As shown in fig. 4 to 5, an air conditioning unit according to an embodiment of the present disclosure includes a refrigeration system, a gas-liquid separator 11, and a refrigerant branch 20. The refrigeration system comprises a compressor 12, a condenser 13, an electronic expansion valve 14 and an evaporator 15 which are sequentially communicated through a refrigeration cycle pipeline. The gas-liquid separator 11 is arranged in series between the suction end of the compressor 12 and the outlet of the evaporator 15; the electronic expansion valve 14 is configured to controllably adjust an opening degree according to a liquid level value of the gas-liquid separator 11 and a suction pressure of the compressor 12 to adjust a discharge rate of the refrigerant from a suction side to a discharge side of the compressor 12. The refrigerant branch 20 is disposed between the liquid refrigerant outlet of the gas-liquid separator 11 and the inlet side of the evaporator 15, and is configured to be controllably conducted to extract the liquid refrigerant in the gas-liquid separator 11 to be supplied to the high pressure side of the refrigeration system.

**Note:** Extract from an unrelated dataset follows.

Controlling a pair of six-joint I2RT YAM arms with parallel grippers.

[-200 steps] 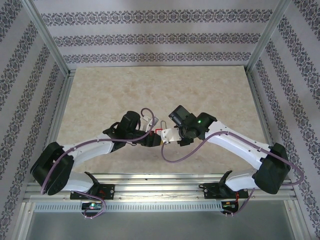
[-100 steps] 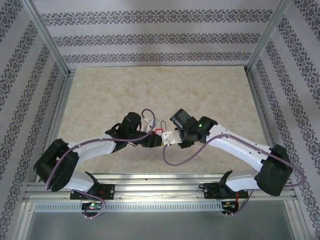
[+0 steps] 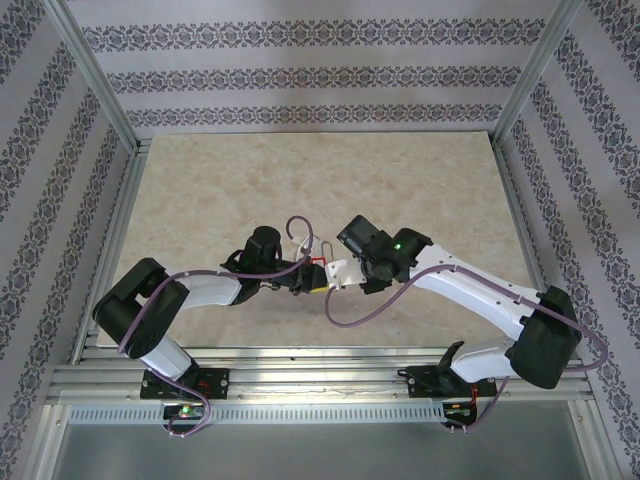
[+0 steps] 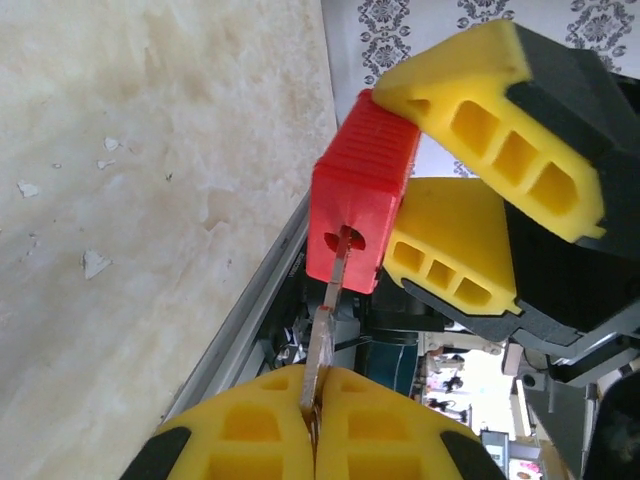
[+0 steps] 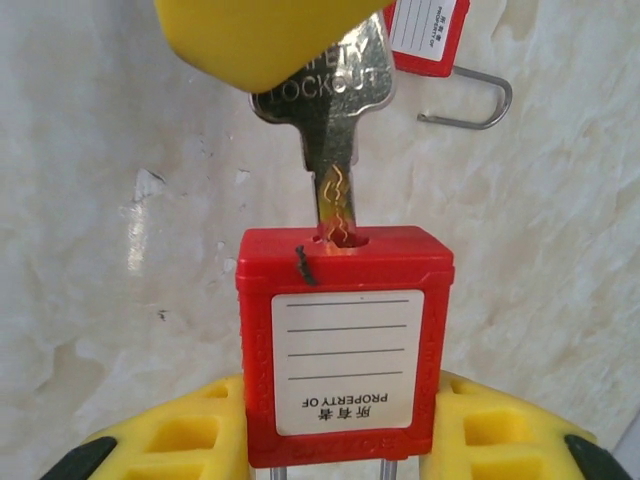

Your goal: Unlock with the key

Optionally, a refrigerant pump 21 is further disposed on the refrigerant branch 20. The refrigerant branch 20 is turned on and off by the opening and closing of the refrigerant pump 21, so as to realize the extraction and stop of the liquid refrigerant in the gas-liquid separator 11.

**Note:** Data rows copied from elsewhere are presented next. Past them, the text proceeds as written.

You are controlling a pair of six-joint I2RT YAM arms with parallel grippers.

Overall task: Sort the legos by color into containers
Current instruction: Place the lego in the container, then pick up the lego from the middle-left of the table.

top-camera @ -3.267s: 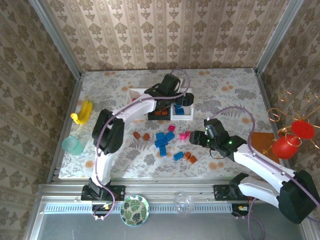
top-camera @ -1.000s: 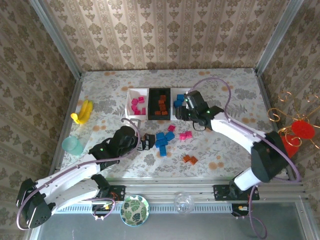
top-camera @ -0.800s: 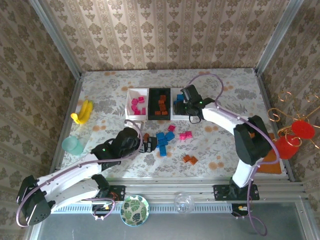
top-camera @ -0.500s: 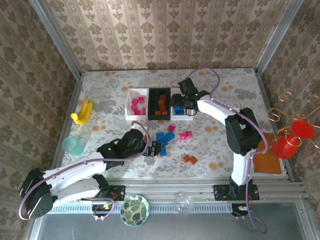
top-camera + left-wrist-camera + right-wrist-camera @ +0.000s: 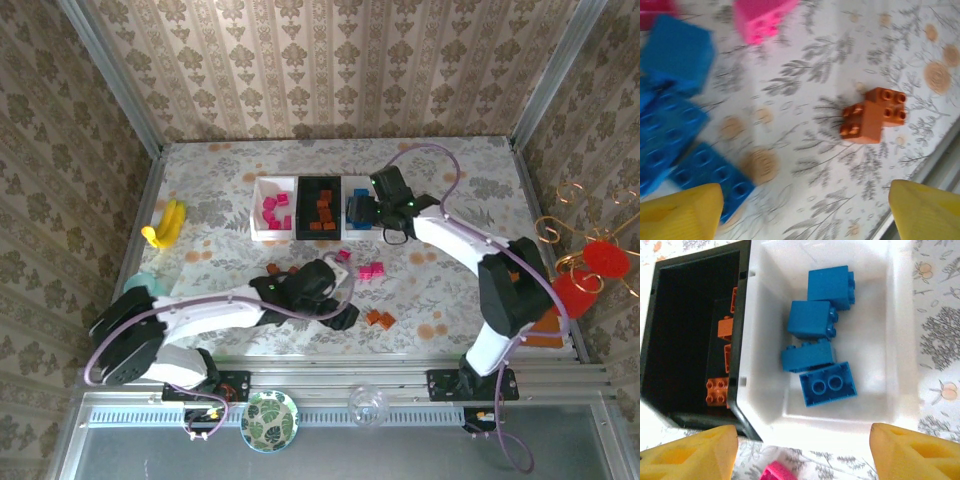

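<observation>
**Left end effector.** The left end effector (image 5: 802, 215) is held wide, and nothing is gripped between its yellow fingertips (image 5: 680, 212). It is positioned low over the bench (image 5: 450, 170), above the loose legos. In the left wrist view, a joined orange-brown brick (image 5: 872, 115) lies at 1 o'clock of the gap, apart from both fingertips. A cluster of loose blue bricks (image 5: 670, 130) lies at 10 o'clock, with one brick beside the left fingertip. A pink brick (image 5: 765, 17) lies at 12 o'clock.

**Right end effector.** The right end effector (image 5: 802, 452) is also held wide and is empty. It is positioned just short of the near rim of the right white tray (image 5: 900, 340). Four stored blue bricks (image 5: 820, 335) lie inside that tray. The black tray (image 5: 670, 340), at 9 o'clock of it and touching it, holds orange-brown bricks. In the top view, the left white tray (image 5: 262, 225), at 9 o'clock of the black tray, holds pink bricks.

**Step in hand.** The sort is judged to be partly done. The left arm is judged to be selecting a brick, while the right arm is at the drop-off end of a cycle.

**Next move.** One brick is to be centred between the left fingertips before the jaws are closed. The orange-brown brick is the most isolated candidate. The blue cluster risks a double pick.
</observation>
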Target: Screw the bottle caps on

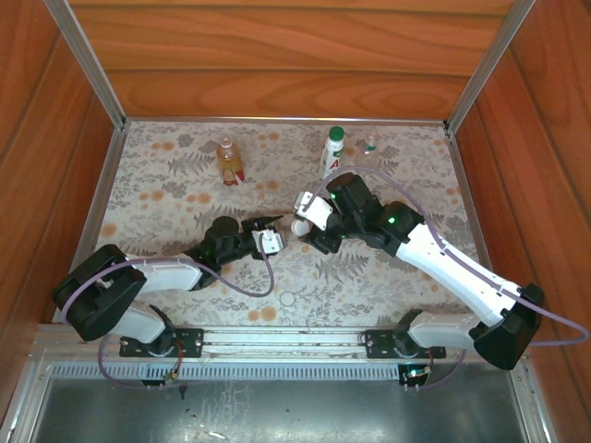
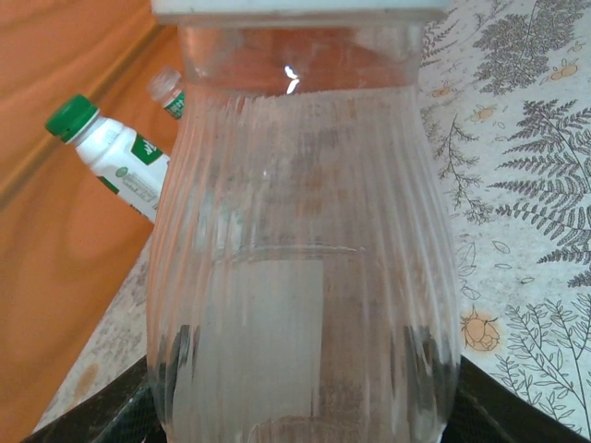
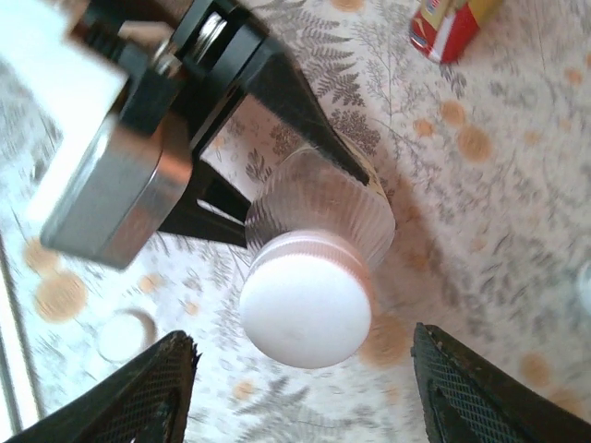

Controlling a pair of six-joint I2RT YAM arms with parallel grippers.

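Bottle cap (image 3: 305, 314), white, sits on the clear bottle (image 2: 305, 277) at mid-table! On the left, left gripper (image 2: 305, 423) pinches that bottle's ribbed body. On the right, right gripper (image 3: 309, 367) hangs over the cap, fingers spread wide on either side, clear of it.

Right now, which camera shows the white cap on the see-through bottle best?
The right wrist camera. The white cap sits in the middle, big and facing the lens, on the clear bottle. The top camera shows it as a tiny white dot. The left wrist camera catches its lower edge along the top of the picture.
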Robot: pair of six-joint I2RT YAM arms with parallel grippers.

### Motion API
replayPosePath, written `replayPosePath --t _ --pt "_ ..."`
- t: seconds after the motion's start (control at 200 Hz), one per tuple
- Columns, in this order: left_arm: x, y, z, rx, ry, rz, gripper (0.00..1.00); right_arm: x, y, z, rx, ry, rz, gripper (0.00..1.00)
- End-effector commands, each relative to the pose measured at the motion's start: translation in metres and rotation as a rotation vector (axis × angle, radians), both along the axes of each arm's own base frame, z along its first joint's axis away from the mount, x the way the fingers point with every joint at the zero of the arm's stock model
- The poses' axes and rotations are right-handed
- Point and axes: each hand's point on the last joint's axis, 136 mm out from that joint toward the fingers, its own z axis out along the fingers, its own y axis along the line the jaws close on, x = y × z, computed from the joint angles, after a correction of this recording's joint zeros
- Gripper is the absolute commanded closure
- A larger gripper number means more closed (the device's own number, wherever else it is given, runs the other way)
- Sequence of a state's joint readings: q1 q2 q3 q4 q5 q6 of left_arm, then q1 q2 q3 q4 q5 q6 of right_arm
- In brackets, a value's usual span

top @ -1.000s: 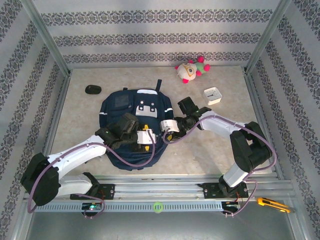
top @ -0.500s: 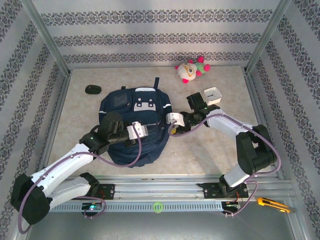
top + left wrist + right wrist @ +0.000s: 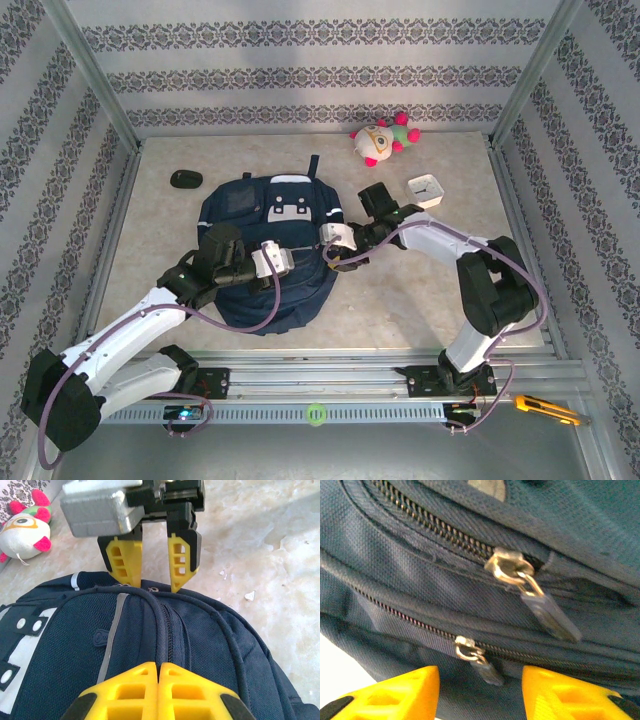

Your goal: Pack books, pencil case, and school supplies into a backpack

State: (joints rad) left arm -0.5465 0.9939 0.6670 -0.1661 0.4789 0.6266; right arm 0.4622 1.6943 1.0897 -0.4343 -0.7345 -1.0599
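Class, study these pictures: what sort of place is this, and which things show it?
Likely a robot test cell: a metal frame holds patterned wall panels, the left arm and right arm are bolted to a rail, and a backpack and plush toy lie staged.

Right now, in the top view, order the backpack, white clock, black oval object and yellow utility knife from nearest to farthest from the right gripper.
1. backpack: right at the right gripper, on its left.
2. white clock: far right of the table.
3. black oval object: far left.
4. yellow utility knife: near right corner, past the rail.
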Motion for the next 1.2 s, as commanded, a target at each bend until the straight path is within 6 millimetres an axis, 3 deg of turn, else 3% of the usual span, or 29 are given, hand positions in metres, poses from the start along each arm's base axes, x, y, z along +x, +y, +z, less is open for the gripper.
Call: replayPosePath --t 0.0,0.235,0.48,0.784,1.004,1.139,1.199 --pt "0.007 -0.009 0.035 -0.107 -0.089 -0.03 0.95 -0.001 0.008 0.011 0.029 0.071 -0.009 0.56" --pt "0.008 -0.012 0.045 -0.149 -0.094 -0.025 0.95 -0.003 0.02 0.011 0.012 0.141 -0.069 0.62" --pt "0.006 -0.006 0.04 -0.108 -0.089 -0.024 0.96 0.025 0.006 0.012 0.0 0.096 -0.249 1.0" --pt "-0.009 0.002 0.029 -0.051 -0.049 -0.047 0.98 0.09 -0.035 0.02 -0.017 -0.02 -0.543 1.0" --pt "-0.026 -0.002 0.026 -0.062 0.002 -0.123 1.0 0.13 -0.043 0.015 -0.005 -0.049 -0.665 1.0" --pt "-0.021 -0.001 0.026 -0.071 -0.015 -0.095 1.0 0.124 -0.043 0.019 -0.005 -0.099 -0.613 1.0" --pt "-0.019 -0.001 0.026 -0.085 -0.027 -0.081 1.0 0.11 -0.045 0.026 0.001 -0.125 -0.565 0.81"
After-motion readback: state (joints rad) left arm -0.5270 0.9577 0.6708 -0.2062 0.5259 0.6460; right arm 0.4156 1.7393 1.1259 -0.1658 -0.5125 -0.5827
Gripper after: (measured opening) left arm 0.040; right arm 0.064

Further, the refrigerant bypass 20 is further provided with a check valve 22 disposed between the outlet of the refrigerant pump 21 and the inlet side of the evaporator 15. Thereby avoiding the reverse flow of the refrigerant under the pressure.

Here, the inlet side of the evaporator 15 means a connection line between the inlet of the evaporator 15 and the outlet of the condenser.

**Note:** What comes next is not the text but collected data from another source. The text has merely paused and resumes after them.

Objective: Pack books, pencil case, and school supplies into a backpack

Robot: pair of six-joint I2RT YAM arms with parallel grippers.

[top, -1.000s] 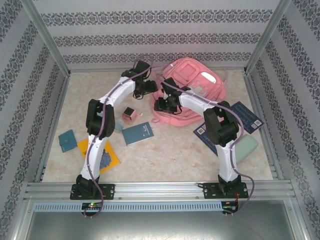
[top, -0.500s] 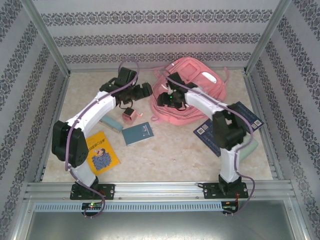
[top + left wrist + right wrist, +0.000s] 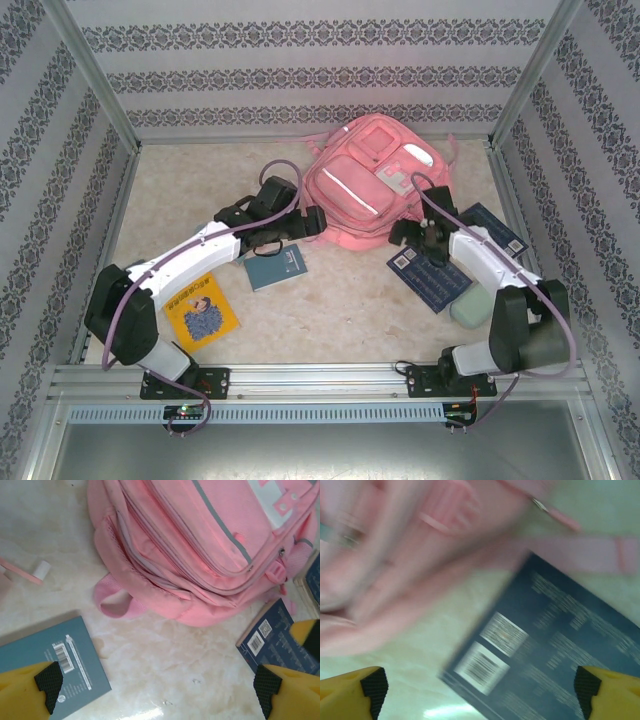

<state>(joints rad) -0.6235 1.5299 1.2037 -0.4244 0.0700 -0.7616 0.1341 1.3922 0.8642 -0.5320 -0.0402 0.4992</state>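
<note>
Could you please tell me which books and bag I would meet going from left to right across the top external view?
yellow book → grey-teal book → pink backpack → nearer navy book → farther navy book by the right wall.

Marbled table (image 3: 350, 300), pink backpack (image 3: 370, 185), flat books (image 3: 280, 268)
</note>
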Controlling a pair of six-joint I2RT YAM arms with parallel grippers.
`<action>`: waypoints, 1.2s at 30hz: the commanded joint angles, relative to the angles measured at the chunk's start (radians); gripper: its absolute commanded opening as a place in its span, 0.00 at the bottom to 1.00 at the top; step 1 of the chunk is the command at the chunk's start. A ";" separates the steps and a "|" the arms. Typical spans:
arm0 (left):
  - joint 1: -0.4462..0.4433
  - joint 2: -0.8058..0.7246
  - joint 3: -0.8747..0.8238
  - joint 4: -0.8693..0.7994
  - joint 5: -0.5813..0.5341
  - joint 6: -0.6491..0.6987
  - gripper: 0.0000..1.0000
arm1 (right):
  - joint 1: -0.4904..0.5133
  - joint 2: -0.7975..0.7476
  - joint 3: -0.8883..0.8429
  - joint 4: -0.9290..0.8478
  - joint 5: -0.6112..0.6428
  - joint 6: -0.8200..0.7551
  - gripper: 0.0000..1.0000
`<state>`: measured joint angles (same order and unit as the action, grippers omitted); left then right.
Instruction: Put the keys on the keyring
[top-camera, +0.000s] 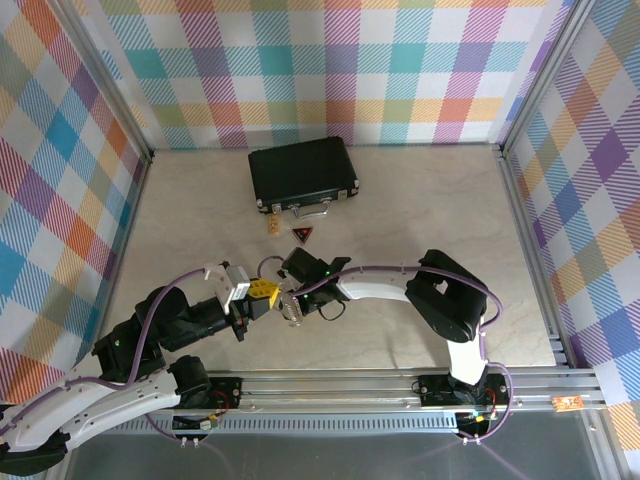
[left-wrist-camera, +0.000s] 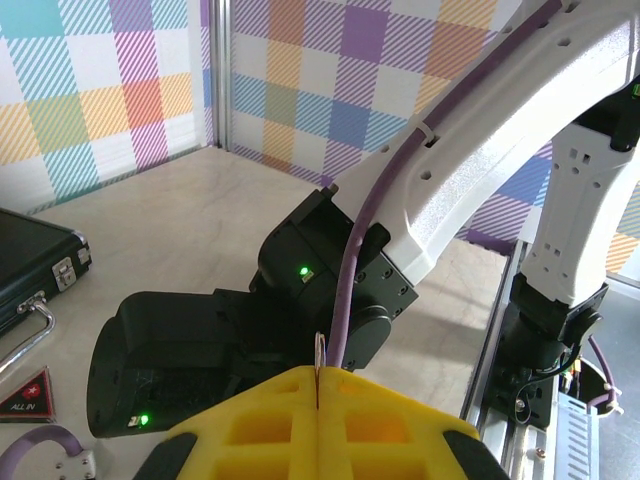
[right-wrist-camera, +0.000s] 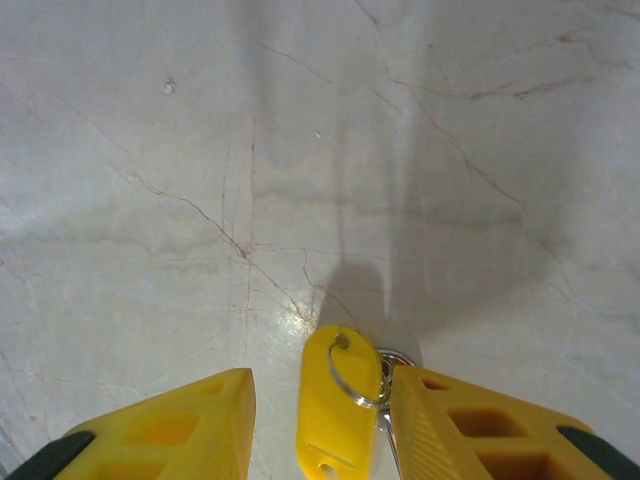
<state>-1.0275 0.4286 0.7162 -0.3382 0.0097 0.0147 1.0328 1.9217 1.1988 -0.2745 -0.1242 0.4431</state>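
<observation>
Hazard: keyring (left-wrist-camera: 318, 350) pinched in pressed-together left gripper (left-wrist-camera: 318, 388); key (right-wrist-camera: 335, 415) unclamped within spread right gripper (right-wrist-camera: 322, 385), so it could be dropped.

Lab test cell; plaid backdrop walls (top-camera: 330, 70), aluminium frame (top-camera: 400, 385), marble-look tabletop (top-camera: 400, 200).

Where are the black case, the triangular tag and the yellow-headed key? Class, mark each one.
black case (top-camera: 303, 172): top external view, middle of its lid.
triangular tag (top-camera: 302, 235): top external view, its centre.
yellow-headed key (right-wrist-camera: 335, 410): right wrist view, its yellow plastic head.
</observation>
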 joint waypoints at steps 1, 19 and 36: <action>-0.008 -0.015 -0.001 0.043 0.017 -0.006 0.00 | -0.020 -0.016 -0.011 0.020 -0.051 -0.043 0.40; -0.008 0.001 0.003 0.045 0.029 -0.007 0.00 | -0.031 -0.035 -0.008 0.001 -0.076 -0.299 0.36; -0.008 0.001 -0.001 0.047 0.034 -0.006 0.00 | -0.082 -0.020 -0.016 0.011 -0.173 -0.491 0.35</action>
<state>-1.0275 0.4320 0.7162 -0.3382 0.0360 0.0147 0.9672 1.9213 1.1969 -0.2836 -0.2562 0.0013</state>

Optionally, the outlet end of the refrigerant branch 20 is disposed on a pipeline between the electronic expansion valve 14 and the inlet of the evaporator 15; or alternatively, the first and second heat exchangers may be,

the outlet end of the refrigerant branch 20 is arranged on a pipeline between the electronic expansion valve 14 and the outlet of the condenser 13.

Fig. 4 is a schematic structural diagram of another air conditioning unit according to an embodiment of the present disclosure, where an outlet end of the refrigerant branch 20 is disposed on a pipeline between the electronic expansion valve 14 and an inlet of the evaporator 15.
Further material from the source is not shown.